Aim of the exercise
Word for word, restate the lines of the data from the first through the one containing "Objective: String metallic", and nothing else.

The data
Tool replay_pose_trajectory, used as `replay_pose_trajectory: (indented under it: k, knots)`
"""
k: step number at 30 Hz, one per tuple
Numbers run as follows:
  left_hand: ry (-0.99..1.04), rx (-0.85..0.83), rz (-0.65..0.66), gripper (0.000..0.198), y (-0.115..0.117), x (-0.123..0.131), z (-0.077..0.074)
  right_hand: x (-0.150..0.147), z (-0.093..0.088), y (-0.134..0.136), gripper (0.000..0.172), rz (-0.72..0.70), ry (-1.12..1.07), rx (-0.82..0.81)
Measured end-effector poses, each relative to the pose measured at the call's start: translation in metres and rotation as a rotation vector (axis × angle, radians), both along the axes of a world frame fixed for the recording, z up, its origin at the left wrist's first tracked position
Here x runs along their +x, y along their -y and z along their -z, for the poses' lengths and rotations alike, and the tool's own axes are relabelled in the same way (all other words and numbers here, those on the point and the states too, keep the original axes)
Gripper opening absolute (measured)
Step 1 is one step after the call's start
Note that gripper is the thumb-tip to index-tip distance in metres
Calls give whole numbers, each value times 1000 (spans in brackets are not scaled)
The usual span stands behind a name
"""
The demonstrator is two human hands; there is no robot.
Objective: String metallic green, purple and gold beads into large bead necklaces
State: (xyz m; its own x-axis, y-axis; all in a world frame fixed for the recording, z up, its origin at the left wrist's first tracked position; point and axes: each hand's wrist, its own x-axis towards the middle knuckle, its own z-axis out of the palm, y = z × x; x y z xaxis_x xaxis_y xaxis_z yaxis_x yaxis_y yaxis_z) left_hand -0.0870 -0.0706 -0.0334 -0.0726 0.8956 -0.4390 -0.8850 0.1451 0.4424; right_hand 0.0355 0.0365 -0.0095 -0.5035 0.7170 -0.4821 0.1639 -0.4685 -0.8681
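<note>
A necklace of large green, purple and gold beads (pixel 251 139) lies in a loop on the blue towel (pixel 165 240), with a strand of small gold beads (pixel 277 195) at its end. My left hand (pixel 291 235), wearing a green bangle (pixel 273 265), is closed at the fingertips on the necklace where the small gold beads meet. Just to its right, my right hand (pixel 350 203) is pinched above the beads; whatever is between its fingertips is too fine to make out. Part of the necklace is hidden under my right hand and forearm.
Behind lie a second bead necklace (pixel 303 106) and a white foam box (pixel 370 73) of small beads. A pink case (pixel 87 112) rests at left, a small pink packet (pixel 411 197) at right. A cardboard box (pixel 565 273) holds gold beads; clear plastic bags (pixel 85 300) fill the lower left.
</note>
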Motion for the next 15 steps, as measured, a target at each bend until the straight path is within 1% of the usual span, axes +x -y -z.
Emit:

Task result
Tool replay_pose_trajectory, used as `replay_pose_trajectory: (indented under it: k, knots)`
"""
k: step number at 30 Hz, one per tuple
Numbers run as follows:
  left_hand: ry (-0.99..1.04), rx (-0.85..0.83), rz (-0.65..0.66), gripper (0.000..0.198), y (-0.115..0.117), x (-0.123..0.131), z (-0.077..0.074)
  right_hand: x (-0.150..0.147), z (-0.093..0.088), y (-0.134..0.136), gripper (0.000..0.172), rz (-0.72..0.70), ry (-1.12..1.07), rx (-0.82..0.81)
Measured end-effector poses, each relative to the pose measured at the call's start: translation in metres and rotation as a rotation vector (axis × angle, radians), both along the axes of a world frame fixed for the recording, z up, its origin at the left wrist's first tracked position
Here x runs along their +x, y along their -y and z along their -z, for the poses' lengths and rotations alike, and the tool's own axes are relabelled in the same way (all other words and numbers here, those on the point and the states too, keep the original axes)
Gripper opening absolute (measured)
Step 1 is one step after the call's start
Note that gripper is the thumb-tip to index-tip distance in metres
Calls give whole numbers, each value times 1000 (spans in brackets are not scaled)
The usual span stands behind a name
"""
The demonstrator is two human hands; there is no robot.
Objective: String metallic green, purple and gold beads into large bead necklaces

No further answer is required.